**Exercise brief:** Here are the records. Write out exactly the lines between the one holding "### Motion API" and the one holding "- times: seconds", inclusive.

**Supplied entries:**
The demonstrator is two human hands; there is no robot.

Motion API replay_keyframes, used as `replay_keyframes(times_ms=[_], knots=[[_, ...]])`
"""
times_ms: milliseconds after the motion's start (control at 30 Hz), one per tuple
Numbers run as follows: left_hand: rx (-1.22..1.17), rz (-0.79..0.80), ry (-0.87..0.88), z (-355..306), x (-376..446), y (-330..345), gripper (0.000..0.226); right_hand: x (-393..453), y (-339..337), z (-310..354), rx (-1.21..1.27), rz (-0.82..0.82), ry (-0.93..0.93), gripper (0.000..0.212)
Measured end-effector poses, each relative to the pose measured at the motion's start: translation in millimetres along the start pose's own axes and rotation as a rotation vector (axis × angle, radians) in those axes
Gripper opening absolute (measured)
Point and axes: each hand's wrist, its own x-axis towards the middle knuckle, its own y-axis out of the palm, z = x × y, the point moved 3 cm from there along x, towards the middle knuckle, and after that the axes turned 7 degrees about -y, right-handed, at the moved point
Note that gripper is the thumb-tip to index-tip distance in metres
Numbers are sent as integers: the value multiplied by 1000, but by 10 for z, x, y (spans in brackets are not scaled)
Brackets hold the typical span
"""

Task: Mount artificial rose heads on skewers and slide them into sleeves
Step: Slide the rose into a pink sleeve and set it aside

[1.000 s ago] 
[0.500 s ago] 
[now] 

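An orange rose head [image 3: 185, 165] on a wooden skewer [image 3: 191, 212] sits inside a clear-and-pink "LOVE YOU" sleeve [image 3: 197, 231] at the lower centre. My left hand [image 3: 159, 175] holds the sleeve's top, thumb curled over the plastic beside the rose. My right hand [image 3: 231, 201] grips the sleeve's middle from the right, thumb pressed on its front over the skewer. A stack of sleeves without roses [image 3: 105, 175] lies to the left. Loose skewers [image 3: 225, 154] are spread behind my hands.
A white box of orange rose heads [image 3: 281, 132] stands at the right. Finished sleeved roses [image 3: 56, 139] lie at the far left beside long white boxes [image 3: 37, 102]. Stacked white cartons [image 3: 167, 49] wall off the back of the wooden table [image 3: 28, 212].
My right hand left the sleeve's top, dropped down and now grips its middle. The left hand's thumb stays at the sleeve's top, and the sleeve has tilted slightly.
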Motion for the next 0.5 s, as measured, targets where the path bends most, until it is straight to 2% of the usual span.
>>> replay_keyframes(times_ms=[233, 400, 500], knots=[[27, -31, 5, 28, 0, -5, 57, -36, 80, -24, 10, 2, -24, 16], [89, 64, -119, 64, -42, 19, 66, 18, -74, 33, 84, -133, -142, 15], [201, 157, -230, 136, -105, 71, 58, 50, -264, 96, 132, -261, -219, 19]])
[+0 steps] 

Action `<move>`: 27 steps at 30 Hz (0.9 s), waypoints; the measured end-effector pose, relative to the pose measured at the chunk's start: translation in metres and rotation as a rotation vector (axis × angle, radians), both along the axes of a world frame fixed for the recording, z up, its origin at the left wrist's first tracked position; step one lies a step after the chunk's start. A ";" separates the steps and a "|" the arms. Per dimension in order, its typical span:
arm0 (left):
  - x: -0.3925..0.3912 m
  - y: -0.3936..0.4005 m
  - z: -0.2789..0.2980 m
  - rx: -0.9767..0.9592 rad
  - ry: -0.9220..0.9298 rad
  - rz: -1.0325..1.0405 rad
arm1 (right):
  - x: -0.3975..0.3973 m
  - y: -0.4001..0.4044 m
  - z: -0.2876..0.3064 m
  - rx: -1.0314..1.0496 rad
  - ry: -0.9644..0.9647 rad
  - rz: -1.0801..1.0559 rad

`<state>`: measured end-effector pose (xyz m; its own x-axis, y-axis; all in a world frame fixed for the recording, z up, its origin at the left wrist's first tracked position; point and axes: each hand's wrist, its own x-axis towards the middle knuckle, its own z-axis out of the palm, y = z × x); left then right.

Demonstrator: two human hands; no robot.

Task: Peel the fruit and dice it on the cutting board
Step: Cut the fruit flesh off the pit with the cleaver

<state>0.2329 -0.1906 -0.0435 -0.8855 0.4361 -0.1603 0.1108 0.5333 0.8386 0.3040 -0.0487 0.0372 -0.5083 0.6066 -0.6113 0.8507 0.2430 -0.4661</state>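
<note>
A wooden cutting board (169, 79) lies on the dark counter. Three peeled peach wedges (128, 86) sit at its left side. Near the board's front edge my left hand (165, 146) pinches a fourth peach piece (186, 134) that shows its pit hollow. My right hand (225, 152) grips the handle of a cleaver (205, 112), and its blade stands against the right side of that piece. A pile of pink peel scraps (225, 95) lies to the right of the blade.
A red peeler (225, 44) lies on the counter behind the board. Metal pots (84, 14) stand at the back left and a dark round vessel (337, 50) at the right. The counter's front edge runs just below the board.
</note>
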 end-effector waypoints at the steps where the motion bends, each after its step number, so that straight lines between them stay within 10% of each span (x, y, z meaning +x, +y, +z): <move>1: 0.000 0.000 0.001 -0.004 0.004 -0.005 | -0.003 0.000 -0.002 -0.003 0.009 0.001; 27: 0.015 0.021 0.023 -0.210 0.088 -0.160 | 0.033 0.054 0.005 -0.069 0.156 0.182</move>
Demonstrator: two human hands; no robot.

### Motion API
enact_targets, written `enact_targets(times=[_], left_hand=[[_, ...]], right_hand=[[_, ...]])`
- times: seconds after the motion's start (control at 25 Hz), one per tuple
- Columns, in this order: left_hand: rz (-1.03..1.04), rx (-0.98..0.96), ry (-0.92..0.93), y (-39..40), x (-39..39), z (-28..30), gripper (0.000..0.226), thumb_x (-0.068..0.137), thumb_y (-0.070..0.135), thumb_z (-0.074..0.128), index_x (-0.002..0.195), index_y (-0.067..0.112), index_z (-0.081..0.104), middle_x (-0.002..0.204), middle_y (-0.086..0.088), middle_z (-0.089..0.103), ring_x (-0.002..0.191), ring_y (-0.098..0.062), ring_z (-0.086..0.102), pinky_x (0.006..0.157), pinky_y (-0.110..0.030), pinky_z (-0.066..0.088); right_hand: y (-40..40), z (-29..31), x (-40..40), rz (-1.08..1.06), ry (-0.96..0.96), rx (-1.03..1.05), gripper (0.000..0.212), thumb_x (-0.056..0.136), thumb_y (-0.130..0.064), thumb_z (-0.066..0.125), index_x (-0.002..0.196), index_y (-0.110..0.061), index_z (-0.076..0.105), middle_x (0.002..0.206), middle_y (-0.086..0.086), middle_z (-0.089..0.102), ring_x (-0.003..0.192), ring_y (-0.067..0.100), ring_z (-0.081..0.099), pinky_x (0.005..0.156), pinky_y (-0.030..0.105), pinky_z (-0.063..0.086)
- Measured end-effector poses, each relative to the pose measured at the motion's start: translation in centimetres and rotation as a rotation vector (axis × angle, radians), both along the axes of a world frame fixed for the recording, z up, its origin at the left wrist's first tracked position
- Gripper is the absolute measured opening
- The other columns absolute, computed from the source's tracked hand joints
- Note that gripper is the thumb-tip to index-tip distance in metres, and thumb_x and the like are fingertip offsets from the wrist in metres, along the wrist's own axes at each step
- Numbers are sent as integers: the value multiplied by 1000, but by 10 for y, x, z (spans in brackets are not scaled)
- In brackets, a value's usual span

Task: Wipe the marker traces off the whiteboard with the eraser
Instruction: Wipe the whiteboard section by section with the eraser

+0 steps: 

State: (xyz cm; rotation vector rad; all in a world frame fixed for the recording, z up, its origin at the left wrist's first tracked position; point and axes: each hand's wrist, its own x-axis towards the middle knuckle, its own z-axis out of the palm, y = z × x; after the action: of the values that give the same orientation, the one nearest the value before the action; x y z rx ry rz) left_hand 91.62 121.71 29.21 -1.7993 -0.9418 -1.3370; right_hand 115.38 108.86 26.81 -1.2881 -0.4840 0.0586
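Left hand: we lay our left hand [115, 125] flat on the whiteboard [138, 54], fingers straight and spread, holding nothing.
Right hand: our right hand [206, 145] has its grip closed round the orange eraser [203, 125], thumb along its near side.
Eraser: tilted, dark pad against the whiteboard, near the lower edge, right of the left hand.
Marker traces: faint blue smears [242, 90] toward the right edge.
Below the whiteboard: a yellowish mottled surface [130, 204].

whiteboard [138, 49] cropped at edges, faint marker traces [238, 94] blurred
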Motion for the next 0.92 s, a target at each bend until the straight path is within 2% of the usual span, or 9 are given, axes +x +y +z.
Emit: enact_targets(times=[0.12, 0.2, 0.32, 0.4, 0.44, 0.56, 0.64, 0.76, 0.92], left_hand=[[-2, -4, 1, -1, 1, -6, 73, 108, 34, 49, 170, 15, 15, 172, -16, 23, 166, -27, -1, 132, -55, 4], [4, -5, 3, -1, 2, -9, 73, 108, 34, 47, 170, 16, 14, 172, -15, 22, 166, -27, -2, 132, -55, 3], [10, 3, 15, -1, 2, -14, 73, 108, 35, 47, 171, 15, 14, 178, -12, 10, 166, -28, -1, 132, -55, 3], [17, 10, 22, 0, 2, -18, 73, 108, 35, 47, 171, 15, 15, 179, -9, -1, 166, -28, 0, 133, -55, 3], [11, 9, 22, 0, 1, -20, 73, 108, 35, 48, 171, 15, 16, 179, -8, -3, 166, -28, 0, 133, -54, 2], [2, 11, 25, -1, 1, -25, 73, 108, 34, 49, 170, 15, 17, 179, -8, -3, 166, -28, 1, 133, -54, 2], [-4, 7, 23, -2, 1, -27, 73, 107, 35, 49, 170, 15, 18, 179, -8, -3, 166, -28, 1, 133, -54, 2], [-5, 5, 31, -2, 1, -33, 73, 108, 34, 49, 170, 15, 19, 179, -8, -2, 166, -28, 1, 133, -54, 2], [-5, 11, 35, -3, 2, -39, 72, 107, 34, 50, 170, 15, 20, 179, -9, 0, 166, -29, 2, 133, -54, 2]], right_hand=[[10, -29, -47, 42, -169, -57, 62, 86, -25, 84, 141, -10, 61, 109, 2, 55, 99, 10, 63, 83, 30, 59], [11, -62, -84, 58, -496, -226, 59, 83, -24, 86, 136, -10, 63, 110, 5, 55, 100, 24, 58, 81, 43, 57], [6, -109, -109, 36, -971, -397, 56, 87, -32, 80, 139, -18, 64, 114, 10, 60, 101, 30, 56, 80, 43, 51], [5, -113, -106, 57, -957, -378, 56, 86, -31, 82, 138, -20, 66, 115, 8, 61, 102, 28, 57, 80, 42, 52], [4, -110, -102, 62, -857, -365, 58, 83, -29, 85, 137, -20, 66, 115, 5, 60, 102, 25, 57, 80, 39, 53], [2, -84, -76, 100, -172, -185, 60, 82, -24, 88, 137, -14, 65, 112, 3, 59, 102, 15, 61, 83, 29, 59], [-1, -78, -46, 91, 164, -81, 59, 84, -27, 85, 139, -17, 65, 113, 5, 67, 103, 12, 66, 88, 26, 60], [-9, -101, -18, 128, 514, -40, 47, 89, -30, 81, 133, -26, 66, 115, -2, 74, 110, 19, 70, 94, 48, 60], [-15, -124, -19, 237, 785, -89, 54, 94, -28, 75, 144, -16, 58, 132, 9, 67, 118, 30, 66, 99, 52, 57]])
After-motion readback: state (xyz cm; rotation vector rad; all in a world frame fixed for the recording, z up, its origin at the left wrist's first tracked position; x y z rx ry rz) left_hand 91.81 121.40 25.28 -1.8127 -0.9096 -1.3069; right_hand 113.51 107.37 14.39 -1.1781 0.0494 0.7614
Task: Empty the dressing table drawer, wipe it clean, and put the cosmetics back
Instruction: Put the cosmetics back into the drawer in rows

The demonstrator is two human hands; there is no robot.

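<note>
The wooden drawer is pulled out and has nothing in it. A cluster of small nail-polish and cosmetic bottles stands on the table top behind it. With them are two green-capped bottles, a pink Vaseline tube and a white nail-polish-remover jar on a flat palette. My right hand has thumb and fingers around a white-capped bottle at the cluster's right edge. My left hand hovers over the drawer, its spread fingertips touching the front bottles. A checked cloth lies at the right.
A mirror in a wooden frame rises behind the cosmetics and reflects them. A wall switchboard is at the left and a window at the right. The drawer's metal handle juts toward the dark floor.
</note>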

**Response to this task:**
### Motion API
enact_targets, written `enact_targets(times=[_], left_hand=[[_, ...]], right_hand=[[_, ...]])`
- times: seconds after the motion's start (control at 25 Hz), one per tuple

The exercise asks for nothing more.